The output must match the lines from the first line of the listing below through the line holding "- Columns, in" exactly and must contain no pictures.
(Data provided Opens)
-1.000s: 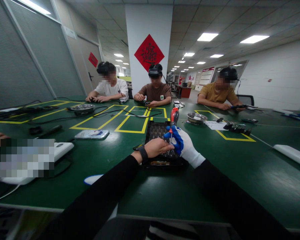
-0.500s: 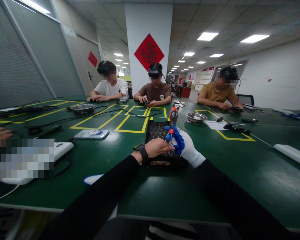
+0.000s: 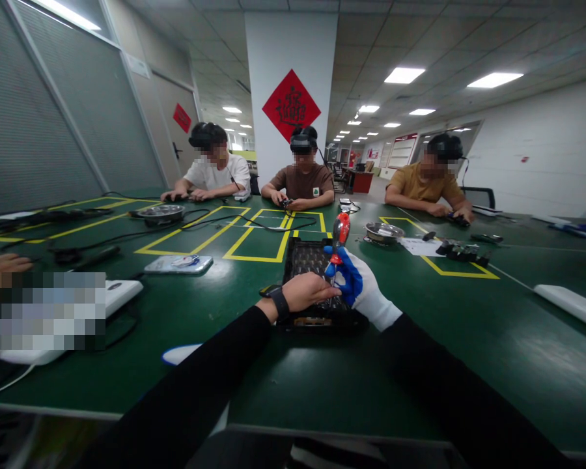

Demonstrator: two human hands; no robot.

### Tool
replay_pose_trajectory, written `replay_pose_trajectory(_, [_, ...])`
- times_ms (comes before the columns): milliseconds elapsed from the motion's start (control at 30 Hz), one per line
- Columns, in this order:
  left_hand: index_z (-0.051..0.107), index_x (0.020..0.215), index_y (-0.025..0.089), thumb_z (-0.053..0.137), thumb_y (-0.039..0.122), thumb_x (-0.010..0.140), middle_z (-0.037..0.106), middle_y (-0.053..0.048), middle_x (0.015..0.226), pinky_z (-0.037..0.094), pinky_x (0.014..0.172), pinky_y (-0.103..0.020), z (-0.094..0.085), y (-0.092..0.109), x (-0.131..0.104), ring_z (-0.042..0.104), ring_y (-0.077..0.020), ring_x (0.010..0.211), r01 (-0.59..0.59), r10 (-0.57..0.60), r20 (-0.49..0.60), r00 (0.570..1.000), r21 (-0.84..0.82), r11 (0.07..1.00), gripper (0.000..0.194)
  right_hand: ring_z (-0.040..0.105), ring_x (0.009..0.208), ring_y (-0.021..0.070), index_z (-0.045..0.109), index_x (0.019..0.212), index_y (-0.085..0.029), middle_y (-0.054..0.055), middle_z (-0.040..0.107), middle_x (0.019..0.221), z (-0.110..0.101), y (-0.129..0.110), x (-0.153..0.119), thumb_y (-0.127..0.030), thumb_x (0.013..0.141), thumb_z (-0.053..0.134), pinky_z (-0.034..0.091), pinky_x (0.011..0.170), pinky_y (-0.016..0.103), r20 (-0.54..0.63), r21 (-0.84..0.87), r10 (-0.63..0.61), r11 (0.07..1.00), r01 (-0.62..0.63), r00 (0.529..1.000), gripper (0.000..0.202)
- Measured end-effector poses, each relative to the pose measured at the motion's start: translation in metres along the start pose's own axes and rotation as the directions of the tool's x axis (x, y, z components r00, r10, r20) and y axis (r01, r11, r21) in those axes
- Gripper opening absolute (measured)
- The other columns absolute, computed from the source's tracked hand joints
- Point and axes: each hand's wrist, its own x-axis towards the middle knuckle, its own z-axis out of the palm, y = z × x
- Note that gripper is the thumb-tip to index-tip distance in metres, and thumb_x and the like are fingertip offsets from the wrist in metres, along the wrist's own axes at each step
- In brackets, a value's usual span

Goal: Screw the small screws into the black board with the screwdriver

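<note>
A screwdriver (image 3: 340,231) with a red and dark handle stands almost upright in my right hand (image 3: 359,280), which wears a white glove with blue coated fingers. My bare left hand (image 3: 305,290), a dark band on its wrist, is closed, its fingertips pinched at the screwdriver's thin shaft. The exact tip is hidden by the fingers. Under both hands lies a black rectangular tray-like case (image 3: 303,254) with a patterned interior. A brownish strip (image 3: 312,322) shows at its near end.
On the green table (image 3: 254,378) are a phone-like slab (image 3: 178,264), metal bowls (image 3: 385,231), black parts (image 3: 463,251), cables and a white device (image 3: 573,306). A white, blue-edged piece (image 3: 180,354) lies by my left forearm. Several people sit around; another person's hand (image 3: 4,266) is at left.
The screwdriver's handle has tilted slightly to the right, and my gloved fingers have shifted on it. My left hand stays nearly in place. The view has tipped up slightly.
</note>
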Motion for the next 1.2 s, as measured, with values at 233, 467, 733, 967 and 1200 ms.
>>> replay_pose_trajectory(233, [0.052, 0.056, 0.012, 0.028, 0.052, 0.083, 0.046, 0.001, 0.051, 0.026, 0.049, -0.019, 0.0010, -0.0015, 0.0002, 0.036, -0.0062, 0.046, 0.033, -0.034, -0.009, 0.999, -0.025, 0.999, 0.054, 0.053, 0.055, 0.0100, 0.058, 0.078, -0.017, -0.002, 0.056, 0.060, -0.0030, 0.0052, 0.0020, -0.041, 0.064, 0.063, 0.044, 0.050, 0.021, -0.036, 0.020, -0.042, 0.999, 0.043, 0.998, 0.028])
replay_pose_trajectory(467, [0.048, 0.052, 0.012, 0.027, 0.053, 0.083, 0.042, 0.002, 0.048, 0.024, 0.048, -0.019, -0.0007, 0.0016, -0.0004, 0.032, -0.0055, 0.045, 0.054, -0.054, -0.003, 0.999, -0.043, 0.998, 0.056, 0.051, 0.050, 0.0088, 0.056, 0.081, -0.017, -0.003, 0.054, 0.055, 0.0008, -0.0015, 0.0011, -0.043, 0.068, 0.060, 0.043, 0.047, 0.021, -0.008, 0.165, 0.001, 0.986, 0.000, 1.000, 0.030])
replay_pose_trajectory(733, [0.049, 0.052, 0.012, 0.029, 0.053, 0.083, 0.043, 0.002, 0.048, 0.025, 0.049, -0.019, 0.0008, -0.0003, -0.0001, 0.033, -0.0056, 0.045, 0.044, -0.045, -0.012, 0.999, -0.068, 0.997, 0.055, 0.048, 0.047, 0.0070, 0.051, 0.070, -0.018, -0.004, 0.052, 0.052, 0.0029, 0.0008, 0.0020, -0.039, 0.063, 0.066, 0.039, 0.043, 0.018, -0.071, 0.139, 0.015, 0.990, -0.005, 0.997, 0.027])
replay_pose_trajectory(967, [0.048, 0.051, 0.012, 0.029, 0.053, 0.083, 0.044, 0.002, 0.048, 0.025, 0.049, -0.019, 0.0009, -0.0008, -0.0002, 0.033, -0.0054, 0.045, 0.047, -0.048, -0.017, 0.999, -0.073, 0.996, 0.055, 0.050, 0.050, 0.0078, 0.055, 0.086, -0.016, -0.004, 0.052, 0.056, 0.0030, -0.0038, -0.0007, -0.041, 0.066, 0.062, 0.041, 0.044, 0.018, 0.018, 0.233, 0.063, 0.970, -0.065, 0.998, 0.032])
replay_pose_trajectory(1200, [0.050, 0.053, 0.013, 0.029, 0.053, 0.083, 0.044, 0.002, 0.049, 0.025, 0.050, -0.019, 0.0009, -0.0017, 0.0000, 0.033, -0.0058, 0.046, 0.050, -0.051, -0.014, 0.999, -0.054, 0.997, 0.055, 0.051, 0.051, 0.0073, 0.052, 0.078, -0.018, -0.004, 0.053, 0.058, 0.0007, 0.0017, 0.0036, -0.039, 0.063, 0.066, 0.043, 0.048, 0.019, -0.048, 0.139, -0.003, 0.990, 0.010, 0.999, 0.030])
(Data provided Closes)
*Response below*:
-1.000s: 
-0.500s: 
+0.000s: 

Demonstrator: two human hands; no robot.

### Tool
replay_pose_trajectory, written `replay_pose_trajectory(_, [_, ...])`
- times_ms (comes before the columns): milliseconds elapsed from the motion's start (control at 30 Hz), one per line
- Columns, in this order:

The required output is now complete.